The problems on this assignment require you to use regression/classification trees to predict a response variable from a given set of covariate variables. Answer all questions specified on the problem but if you see something interesting and want to do more analysis please report it as well. Don’t forget to include discussion and to make your plots look nice and presentable. Submit your .rmd file with the knitted PDF (or knitted Word Document saved as a PDF). If you are still having trouble with .rmd, let us know and we will help you, but we are going to start requiring this from here on out.
The BostonHousing dataset reported by Harrison and Rubinfeld (1978) is available as data.frame package mlbench (Leisch and Dimitriadou, 2009). The goal here is to predict the median value of owner-occupied homes in USD 1000’s (medv variable) based on other predictors in the dataset. Use this dataset to do the following
Construct a regression tree using rpart(). The following need to be included in your discussion. How many nodes did your tree have? Did you prune the tree? Did it decrease the number of nodes? What is the prediction error (calculate MSE)? Provide the predicted vs observed plot.
#load all libraries
library(vcd)
library(lattice)
library(randomForest)
library(party)
library(partykit)
library(mboost)
library(TH.data)
library(ipred)
library(rpart)
library(mlbench)
library(ggplot2)
library(dplyr)
library(tidyr)
library(boot)
library(fastAdaboost)
We will use rpart from the rpart library and plot the result of the trees over all variables.
data(BostonHousing)
set.seed(12345)
#build a decision tre with rpart and plot the tree
p1.1.tree <- rpart(medv~.,data=BostonHousing,control = rpart.control( minsplit = 10))
plot(as.party(p1.1.tree),
tp_args = list(id = FALSE))
From the plot it appears the lowest x error occurs at a tree size of 9. We will confirm with the CP table below.
#plot the cp of the tree
plotcp(p1.1.tree)
The CP table confirms that the lowest x error occurs at a tree size of 9 and an x error of 0.1933019.

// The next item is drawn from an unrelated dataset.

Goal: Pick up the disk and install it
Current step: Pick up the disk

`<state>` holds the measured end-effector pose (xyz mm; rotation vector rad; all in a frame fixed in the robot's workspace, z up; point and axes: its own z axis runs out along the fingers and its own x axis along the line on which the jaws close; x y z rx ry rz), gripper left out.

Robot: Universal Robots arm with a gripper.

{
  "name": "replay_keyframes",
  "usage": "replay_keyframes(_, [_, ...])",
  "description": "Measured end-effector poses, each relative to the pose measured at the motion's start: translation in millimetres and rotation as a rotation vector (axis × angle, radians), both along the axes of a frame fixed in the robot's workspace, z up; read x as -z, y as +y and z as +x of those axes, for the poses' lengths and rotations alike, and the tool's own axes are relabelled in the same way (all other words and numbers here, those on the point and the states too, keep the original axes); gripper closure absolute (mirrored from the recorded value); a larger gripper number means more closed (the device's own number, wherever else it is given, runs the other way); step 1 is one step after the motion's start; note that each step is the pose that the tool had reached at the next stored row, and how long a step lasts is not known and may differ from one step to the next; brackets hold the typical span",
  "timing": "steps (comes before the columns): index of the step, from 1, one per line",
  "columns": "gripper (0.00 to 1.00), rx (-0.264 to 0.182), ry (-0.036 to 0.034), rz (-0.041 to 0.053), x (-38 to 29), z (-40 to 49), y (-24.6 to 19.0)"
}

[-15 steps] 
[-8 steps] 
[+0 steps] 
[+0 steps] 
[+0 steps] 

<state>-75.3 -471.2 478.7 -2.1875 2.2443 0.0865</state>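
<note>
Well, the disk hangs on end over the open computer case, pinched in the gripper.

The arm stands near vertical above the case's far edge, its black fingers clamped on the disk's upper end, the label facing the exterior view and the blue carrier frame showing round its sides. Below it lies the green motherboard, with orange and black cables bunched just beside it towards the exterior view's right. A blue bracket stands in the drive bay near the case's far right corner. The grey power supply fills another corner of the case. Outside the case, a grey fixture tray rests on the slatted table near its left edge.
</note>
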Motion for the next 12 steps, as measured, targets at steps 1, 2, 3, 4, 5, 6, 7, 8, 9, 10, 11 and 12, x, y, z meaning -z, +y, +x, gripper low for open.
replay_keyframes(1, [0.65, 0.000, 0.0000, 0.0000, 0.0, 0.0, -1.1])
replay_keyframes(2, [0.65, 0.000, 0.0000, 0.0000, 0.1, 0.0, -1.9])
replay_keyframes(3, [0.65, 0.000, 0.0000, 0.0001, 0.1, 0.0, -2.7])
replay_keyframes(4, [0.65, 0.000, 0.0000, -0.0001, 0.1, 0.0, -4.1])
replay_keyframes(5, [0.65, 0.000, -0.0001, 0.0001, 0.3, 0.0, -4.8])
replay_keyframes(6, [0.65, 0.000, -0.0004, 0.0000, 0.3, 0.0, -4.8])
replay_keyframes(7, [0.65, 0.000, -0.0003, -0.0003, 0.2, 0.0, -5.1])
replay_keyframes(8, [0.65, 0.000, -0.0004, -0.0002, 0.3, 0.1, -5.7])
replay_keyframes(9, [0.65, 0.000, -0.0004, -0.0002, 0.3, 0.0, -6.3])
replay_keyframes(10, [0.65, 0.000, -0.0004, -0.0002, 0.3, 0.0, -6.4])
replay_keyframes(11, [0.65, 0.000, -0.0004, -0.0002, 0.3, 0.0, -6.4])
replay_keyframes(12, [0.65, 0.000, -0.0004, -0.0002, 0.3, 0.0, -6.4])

#print the cp table of the tree
p1.1.tree$cptable
## CP nsplit rel error xerror xstd
## 1 0.45274420 0 1.0000000 1.0039957 0.08324106
## 2 0.17117244 1 0.5472558 0.6305946 0.05607611
## 3 0.07165784 2 0.3760834 0.4074182 0.04529558
## 4 0.05900152 3 0.3044255 0.3704079 0.04521515
## 5 0.03375589 4 0.2454240 0.2860290 0.03408051
## 6 0.02661300 5 0.2116681 0.2250617 0.02338934
## 7 0.02357238 6 0.1850551 0.2165841 0.02301406
## 8 0.01085935 7 0.1614827 0.1990835 0.02300119
## 9 0.01000000 8 0.1506234 0.1933019 0.02287841
As can be seen from the CP tree and there is no reason to prune the tree because the current tree has the lowest x error available. We will use the predict function to calculate the y hat values of the tree. Once calculated, we will use these value to calculate and print the MSE.
#use the predict function to predict the values of the tree
pred <- predict(p1.1.tree,data=BostonHousing)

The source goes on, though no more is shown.